■ DATA PROVIDED ■

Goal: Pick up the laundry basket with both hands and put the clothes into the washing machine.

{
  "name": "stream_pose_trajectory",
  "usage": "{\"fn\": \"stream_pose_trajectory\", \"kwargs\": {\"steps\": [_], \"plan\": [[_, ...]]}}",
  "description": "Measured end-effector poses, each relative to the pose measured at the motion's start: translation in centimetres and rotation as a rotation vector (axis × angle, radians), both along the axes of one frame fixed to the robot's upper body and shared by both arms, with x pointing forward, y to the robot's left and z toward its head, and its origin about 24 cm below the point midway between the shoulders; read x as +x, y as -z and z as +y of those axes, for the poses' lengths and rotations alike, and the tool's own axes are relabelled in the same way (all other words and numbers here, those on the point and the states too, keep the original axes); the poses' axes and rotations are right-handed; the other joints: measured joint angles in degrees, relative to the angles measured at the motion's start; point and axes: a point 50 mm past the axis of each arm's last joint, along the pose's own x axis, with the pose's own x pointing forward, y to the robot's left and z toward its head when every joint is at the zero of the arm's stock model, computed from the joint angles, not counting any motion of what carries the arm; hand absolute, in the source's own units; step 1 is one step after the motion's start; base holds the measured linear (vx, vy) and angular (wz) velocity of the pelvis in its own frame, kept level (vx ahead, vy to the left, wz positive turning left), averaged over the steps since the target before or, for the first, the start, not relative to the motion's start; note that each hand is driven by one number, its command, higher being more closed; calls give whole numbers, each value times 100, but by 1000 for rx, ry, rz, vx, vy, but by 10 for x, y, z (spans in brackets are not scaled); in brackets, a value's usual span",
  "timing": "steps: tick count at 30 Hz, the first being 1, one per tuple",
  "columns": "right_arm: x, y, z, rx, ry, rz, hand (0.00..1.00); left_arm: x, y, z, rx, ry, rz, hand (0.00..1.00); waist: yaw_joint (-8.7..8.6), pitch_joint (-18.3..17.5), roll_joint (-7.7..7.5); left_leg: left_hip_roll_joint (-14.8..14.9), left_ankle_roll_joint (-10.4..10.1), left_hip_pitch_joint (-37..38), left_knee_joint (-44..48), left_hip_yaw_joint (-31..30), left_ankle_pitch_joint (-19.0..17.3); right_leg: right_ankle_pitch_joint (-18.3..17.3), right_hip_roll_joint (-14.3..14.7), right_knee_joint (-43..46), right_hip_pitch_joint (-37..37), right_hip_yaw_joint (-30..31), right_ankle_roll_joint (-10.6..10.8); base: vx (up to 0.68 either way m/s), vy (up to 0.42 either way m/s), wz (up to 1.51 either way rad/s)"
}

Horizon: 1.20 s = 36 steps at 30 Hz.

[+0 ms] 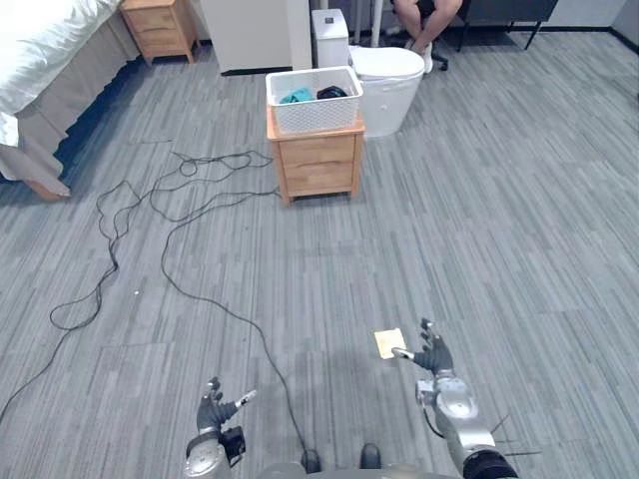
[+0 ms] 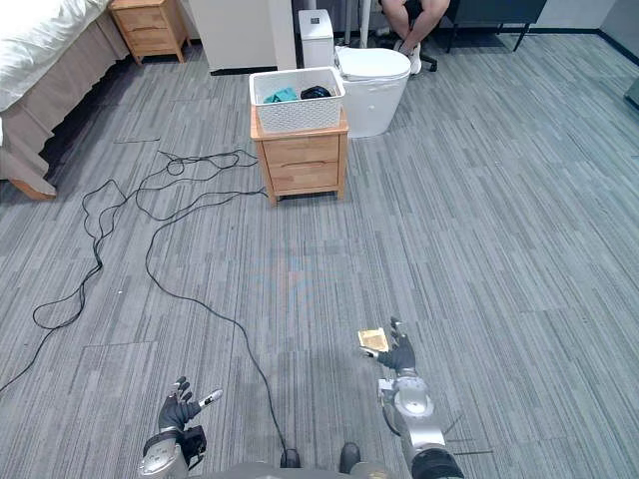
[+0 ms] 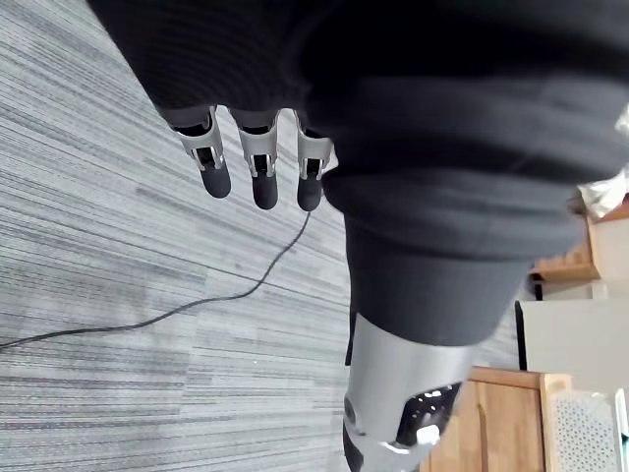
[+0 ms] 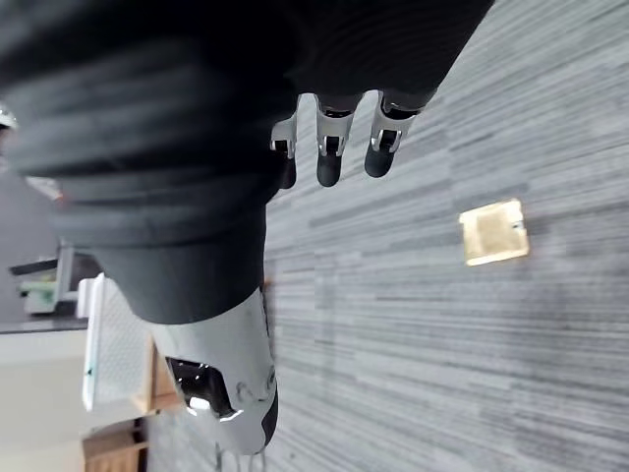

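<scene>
A white laundry basket (image 1: pixel 314 100) stands on a small wooden nightstand (image 1: pixel 318 163) far ahead, holding teal (image 1: pixel 296 96) and dark clothes (image 1: pixel 332 92). Just behind it stands a white round-topped washing machine (image 1: pixel 385 85). My left hand (image 1: pixel 214 409) hangs low at the near left with fingers relaxed and empty. My right hand (image 1: pixel 433 355) is at the near right, fingers spread and empty, above the grey floor. Both hands are far from the basket.
A yellow floor plate (image 1: pixel 389 343) lies beside my right hand. A long black cable (image 1: pixel 170 215) snakes across the floor on the left. A bed (image 1: pixel 45 60) and another nightstand (image 1: pixel 160 27) are at the far left. A seated person's legs (image 1: pixel 427 18) show behind the machine.
</scene>
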Motion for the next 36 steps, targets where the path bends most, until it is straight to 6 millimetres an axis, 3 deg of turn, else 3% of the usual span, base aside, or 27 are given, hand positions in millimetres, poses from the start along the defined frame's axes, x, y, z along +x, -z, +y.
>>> {"fn": "stream_pose_trajectory", "kwargs": {"steps": [9, 22, 28, 32, 34, 35, 36], "plan": [[-24, 20, -15, 10, 78, 138, 0, -13, 8, 0, 9, 48, 82, 0, -5, 29, -35, -2, 44, 30, -157, 2, 35, 42, 10, -107, 1, -53, -13, -49, 4, 0], [-28, 23, -22, 49, 132, 164, 0, -18, 11, -3, 7, 86, 110, 0, 3, 137, -56, -11, 40, 31, -253, 161, 23, 43, 12, -198, -51, 62, -12, -29, 2, -6], [-14, 18, -16, 58, 114, 129, 0, -8, 9, -8, 10, 131, 97, 0, 19, 346, -59, 59, 182, -437, 559, 389, -544, -60, 10, -129, -255, 331, 107, 3, 21, -22], [-5, 12, -12, 51, 86, 95, 0, -4, 7, -8, 13, 133, 79, 0, 35, 366, -15, 127, 279, -720, 1080, 574, -991, -692, -8, 942, -870, 501, 187, 93, 66, -25], [-2, 9, -12, 45, 78, 75, 0, -6, 8, -9, 9, 139, 88, 0, 35, 370, -32, 12, 347, -640, 1270, 641, -1174, -1265, -219, 2283, -1367, 419, 396, 162, 117, -8], [-2, 7, -12, 43, 78, 65, 0, -5, 8, -10, 9, 145, 88, 0, 28, 374, -32, -73, 360, -548, 1286, 636, -1188, -1422, -358, 2887, -1553, 340, 562, 202, 134, 12], [0, 5, -11, 39, 63, 50, 0, -5, 8, -11, 14, 161, 89, 0, 2, 406, 7, -142, 475, -366, 1248, 572, -1268, -1438, -509, 3847, -1881, 184, 553, 244, 125, 21]]}}
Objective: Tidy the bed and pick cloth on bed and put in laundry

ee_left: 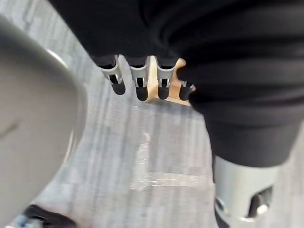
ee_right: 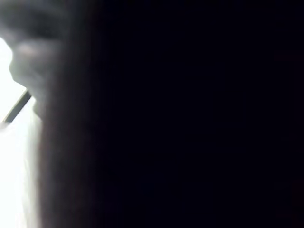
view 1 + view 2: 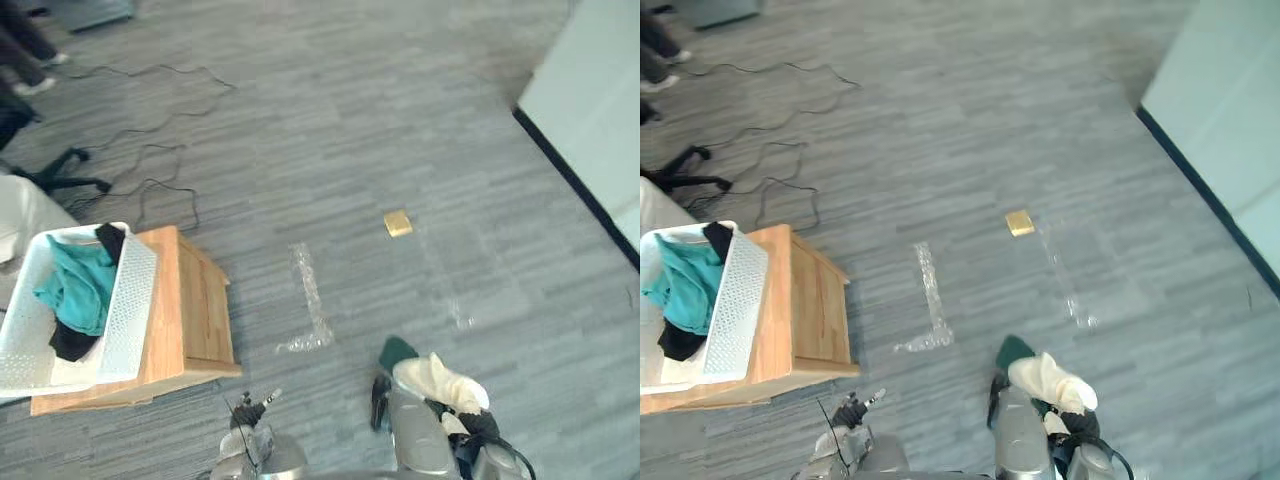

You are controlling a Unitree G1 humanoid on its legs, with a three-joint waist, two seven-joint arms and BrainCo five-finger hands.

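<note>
Where the right arm comes in at the near right, entry one: cream cloth (image 3: 440, 385), bunched, with a dark green piece (image 3: 397, 351) showing at its far edge. It lies over the right hand (image 3: 379, 402), held up off the floor. Whether that hand grips it cannot be told, as the cloth covers it.

Entry two: left hand (image 1: 138, 81), near left. Fingers straight and slack in a row, holding nothing, apart from the stand.

Entry three: laundry basket (image 3: 130, 290), white with perforated walls. It stands on a wooden stand (image 3: 195, 310) at the left, well apart from the cream cloth. Contents: teal cloth (image 3: 75, 285), crumpled, lying on a black cloth (image 3: 70, 342); another black piece (image 3: 110, 238) hangs at the far rim.

Entry four: carpet floor (image 3: 400, 120), grey. It bears an L-shaped tape strip (image 3: 312, 305) of clear film between the stand and the right hand. A fainter strip (image 3: 455, 310) lies to its right, and a small yellow block (image 3: 398, 223) lies farther off between the two.

Entry five: wall panel (image 3: 590, 90), white, far right, with dark skirting (image 3: 570, 175) along its foot.

Entry six: chair base (image 3: 60, 178), black, far left; a person's shoes (image 3: 35, 85) beyond it in the far left corner.
</note>
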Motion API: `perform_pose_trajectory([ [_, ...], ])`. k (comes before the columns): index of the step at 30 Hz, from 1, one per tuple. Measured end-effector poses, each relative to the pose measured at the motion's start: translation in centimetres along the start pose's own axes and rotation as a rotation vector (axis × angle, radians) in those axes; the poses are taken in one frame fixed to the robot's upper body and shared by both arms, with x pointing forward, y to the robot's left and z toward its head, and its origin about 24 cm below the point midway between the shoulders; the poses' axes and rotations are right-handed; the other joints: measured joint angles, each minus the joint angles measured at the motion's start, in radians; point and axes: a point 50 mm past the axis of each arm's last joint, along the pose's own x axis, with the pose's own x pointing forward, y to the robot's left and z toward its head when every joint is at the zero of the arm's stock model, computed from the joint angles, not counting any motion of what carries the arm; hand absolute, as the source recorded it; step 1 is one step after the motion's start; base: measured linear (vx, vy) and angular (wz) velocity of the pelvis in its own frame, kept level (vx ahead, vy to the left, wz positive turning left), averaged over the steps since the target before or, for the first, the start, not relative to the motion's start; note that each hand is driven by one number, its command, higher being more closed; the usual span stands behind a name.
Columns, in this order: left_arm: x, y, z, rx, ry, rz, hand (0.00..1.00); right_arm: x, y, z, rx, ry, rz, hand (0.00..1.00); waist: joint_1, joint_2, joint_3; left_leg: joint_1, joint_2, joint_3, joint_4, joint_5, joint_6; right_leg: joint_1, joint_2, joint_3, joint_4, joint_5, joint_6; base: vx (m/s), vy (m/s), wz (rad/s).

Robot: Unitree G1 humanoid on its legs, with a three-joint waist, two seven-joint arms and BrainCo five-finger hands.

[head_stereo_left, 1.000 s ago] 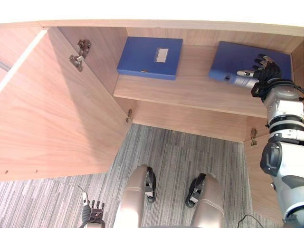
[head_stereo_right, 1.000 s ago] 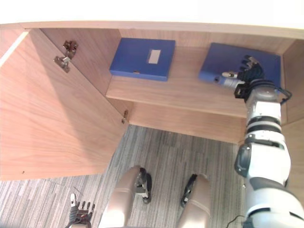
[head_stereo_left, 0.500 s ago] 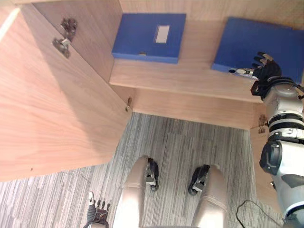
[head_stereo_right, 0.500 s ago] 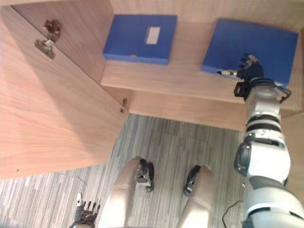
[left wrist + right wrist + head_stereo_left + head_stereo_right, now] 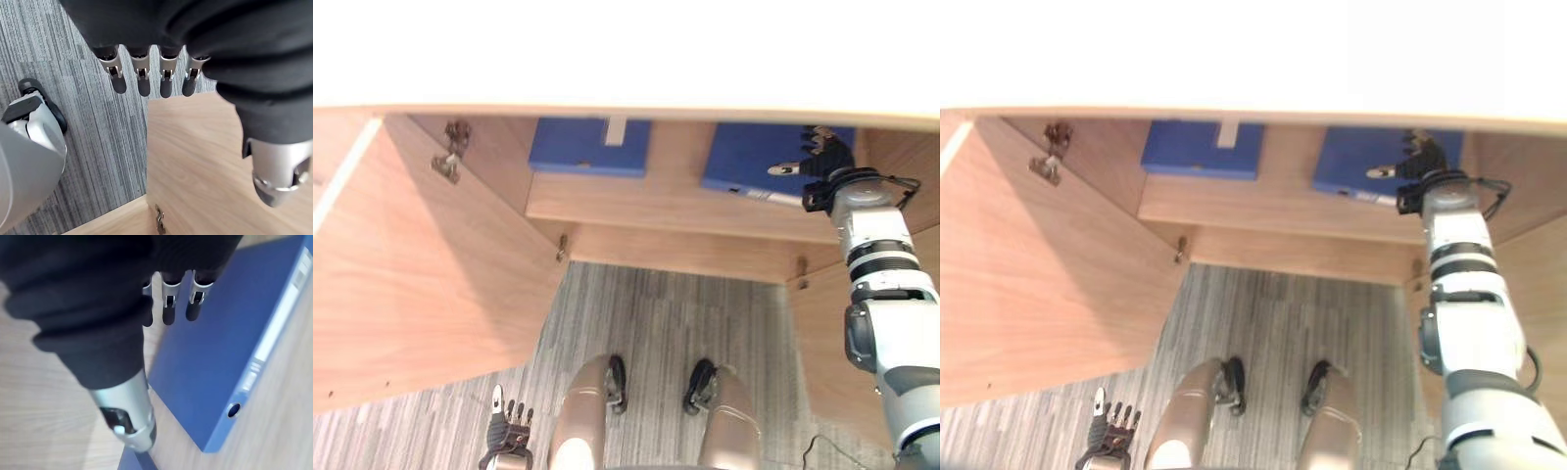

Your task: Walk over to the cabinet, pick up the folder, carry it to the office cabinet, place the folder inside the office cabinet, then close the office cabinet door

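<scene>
The blue folder (image 5: 749, 157) lies flat on the right part of the shelf in the wooden office cabinet (image 5: 656, 201). Its spine, with a pale label strip and a round hole, faces the near edge. Another blue folder (image 5: 587, 147) lies flat to its left, well apart. The left-hand door (image 5: 421, 274) stands wide open.

Floor: grey carpet (image 5: 656, 313) with fine stripes. A light wood cabinet (image 5: 675, 250) stands on it, its left door (image 5: 421, 274) swung wide open, a metal hinge (image 5: 448, 159) exposed at the door's inner edge. One shelf (image 5: 646, 201) runs across the interior.
</scene>
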Motion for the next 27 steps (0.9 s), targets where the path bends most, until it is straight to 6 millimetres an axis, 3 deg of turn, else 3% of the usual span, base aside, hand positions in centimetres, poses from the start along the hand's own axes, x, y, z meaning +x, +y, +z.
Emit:
perform_pose_trajectory([
  [2,-0.3,0.9,-0.3,0.008,0.014,0.028,0.00,0.1,1.9,0.0,-0.078,-0.003,0.057,0.00,-0.002,-0.012,-0.009,0.090,0.020,0.017,-0.077,0.017,-0.013,0.086,0.027,-0.035,-0.082,0.023,-0.010,0.21,-0.057,-0.37],
  [7,-0.5,2.3,-0.7,0.035,0.044,0.075,0.00,-0.9,8.4,-3.3,-0.124,0.025,0.232,0.00,-0.008,-0.056,-0.084,0.264,0.033,0.053,-0.289,0.086,-0.047,0.234,0.086,-0.070,-0.265,0.066,-0.015,0.17,-0.073,-0.18],
  [9,-0.5,2.6,-1.0,0.067,0.064,0.087,0.00,-1.9,12.1,-5.2,-0.080,0.061,0.323,0.00,-0.007,-0.063,-0.104,0.338,0.038,0.077,-0.398,0.132,-0.058,0.294,0.123,-0.070,-0.362,0.103,-0.017,0.11,-0.066,-0.20],
  [13,-0.3,2.7,-1.5,0.094,0.093,0.102,0.00,-4.9,16.9,-9.8,0.029,0.170,0.424,0.00,-0.006,-0.076,-0.140,0.423,0.035,0.102,-0.574,0.224,-0.084,0.358,0.167,-0.074,-0.492,0.160,-0.019,0.09,-0.059,-0.06],
  [14,-0.2,2.6,-1.6,0.109,0.098,0.101,0.00,-6.0,18.2,-11.3,0.065,0.215,0.447,0.00,-0.011,-0.081,-0.144,0.446,0.028,0.103,-0.607,0.246,-0.092,0.378,0.168,-0.079,-0.513,0.161,-0.019,0.09,-0.068,0.12],
  [15,-0.2,2.3,-1.8,0.121,0.102,0.097,0.00,-8.4,20.1,-14.3,0.171,0.322,0.467,0.00,-0.012,-0.082,-0.156,0.479,0.024,0.107,-0.640,0.269,-0.097,0.413,0.172,-0.088,-0.537,0.162,-0.019,0.09,-0.068,0.14],
  [16,-0.2,2.3,-1.8,0.120,0.102,0.096,0.00,-9.6,20.9,-15.6,0.223,0.372,0.467,0.00,-0.012,-0.082,-0.160,0.494,0.024,0.110,-0.649,0.274,-0.100,0.428,0.174,-0.090,-0.546,0.162,-0.019,0.10,-0.066,0.08],
  [18,-0.2,2.2,-2.0,0.138,0.100,0.103,0.00,-14.6,23.6,-20.4,0.413,0.609,0.449,0.00,-0.016,-0.080,-0.164,0.546,0.024,0.117,-0.653,0.280,-0.098,0.492,0.181,-0.091,-0.573,0.162,-0.019,0.07,-0.039,-0.02],
  [22,-0.4,2.2,-3.0,0.227,0.128,0.103,0.00,-21.1,24.4,-25.5,0.545,0.887,0.359,0.00,-0.026,-0.056,-0.183,0.583,0.022,0.117,-0.671,0.282,-0.098,0.555,0.197,-0.090,-0.656,0.205,-0.012,0.03,-0.005,-0.04],
  [27,-0.5,3.0,-3.3,0.357,0.161,0.124,0.00,-27.0,23.5,-29.0,0.664,1.074,0.180,0.00,-0.055,-0.047,-0.202,0.614,0.007,0.124,-0.682,0.283,-0.095,0.617,0.205,-0.072,-0.760,0.269,-0.005,-0.05,0.014,-0.11],
])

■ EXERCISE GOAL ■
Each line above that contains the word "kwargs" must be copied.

■ SOLUTION TO THIS EXERCISE ■
  "usage": "{\"fn\": \"stream_pose_trajectory\", \"kwargs\": {\"steps\": [_], \"plan\": [[_, ...]]}}",
>>> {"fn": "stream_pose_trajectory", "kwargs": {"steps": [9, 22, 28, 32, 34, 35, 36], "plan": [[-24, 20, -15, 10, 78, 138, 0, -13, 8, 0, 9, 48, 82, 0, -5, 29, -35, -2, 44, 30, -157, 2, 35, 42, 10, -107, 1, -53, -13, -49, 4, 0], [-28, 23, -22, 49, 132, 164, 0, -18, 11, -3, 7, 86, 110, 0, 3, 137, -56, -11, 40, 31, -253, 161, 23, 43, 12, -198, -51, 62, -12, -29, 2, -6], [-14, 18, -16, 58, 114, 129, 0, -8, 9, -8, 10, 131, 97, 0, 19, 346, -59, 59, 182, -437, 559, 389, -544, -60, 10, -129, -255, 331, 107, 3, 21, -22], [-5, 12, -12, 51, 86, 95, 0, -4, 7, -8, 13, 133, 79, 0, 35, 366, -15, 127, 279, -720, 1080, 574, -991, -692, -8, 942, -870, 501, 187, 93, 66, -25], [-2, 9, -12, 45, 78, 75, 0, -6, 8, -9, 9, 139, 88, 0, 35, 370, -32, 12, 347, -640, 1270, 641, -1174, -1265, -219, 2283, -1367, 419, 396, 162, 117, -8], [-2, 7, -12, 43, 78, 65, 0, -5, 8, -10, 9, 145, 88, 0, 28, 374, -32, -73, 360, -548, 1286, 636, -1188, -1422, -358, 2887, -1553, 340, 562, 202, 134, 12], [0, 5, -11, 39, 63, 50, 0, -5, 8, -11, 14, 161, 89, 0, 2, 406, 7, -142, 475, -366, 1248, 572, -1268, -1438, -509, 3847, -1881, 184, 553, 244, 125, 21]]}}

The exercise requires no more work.